Understanding the nature of the queen’s power is more complicated, but when interpreted as the capacity for action, there is a great body of evidence indicating that the queens were responsible for a great many actions in the period under consideration, from small donations to the church to the erection of massive buildings. Joint activities with the king (such as a donation or a burial together) suggest that the overtly expressed power of the queen may be hidden or more of a form of ‘soft power’. In many ways, there is a move away from studying queens as independent, finite units when recent views indicate that studying the concept of “rulership” is more fruitful. In the medieval mindset, the king and queen functioned as a complementary pair, with the queen taking on more feminine roles such as intercession. In moments where the queen is seen as superceding her power, disaster occurs, such as the murder of Gertrude of Andechs-Meran and Elizabeth of Bosnia. The queen’s power was also subject to the king and for Euphemia of Kiev and Isabella of Naples, the king’s disinterest could entail divorce or imprisonment. For most of the queens in this study, part of the reason their presence has been so nebulous is that they understood the roles expected of them and acted accordingly. One cannot speak about the action of the queens without considering the actions of the kings and the many joint actions between the royal couple (donations to churches, monastic foundations, etc.) are testament to the queen being tied to the king, both by her “office” as well as by her person. When viewed in this light, the picture that emerges is not of four centuries of weak, penniless queens with two or three exceptions, but rather a long-term process which fluctuates from queens in the eleventh century making a strong personal mark on Hungarian rulership to the growth of it as a more “official” aspect of the court which is more dependent on the king.

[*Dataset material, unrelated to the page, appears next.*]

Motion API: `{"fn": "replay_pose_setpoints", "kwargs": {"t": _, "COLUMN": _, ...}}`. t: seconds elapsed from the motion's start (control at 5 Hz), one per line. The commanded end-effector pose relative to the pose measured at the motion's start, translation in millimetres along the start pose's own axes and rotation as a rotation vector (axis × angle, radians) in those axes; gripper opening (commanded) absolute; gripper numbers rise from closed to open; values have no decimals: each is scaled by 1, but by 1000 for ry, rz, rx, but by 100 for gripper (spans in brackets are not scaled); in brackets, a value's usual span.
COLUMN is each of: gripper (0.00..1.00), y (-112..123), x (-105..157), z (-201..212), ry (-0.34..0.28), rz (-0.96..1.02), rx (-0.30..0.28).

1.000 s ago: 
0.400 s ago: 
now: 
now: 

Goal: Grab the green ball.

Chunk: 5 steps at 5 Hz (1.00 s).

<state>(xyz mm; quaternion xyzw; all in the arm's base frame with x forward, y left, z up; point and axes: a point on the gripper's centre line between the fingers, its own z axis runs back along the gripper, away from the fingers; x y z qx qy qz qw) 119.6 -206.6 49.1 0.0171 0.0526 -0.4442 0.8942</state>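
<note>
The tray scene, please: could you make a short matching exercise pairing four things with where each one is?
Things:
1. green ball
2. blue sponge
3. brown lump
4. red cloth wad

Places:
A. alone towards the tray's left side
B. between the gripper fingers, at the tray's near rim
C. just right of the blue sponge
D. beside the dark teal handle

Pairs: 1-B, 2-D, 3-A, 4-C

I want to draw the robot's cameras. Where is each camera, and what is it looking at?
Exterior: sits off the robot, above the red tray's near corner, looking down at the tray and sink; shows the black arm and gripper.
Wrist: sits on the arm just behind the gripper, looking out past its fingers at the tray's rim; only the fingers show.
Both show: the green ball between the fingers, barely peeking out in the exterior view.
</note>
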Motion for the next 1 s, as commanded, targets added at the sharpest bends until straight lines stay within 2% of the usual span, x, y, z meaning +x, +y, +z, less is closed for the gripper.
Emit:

In some ways, research related to the medieval queens of Hungary will always be an ongoing task. In asking new questions about the actions and potential for action in the material culture and spaces of the Hungarian queens, a clearer picture emerges of exactly going beyond the words of the chroniclers and the few surviving charters can impart a totally different story about how the queens were able to promote their own self-image, transfer culture among their family, and alter space to their will.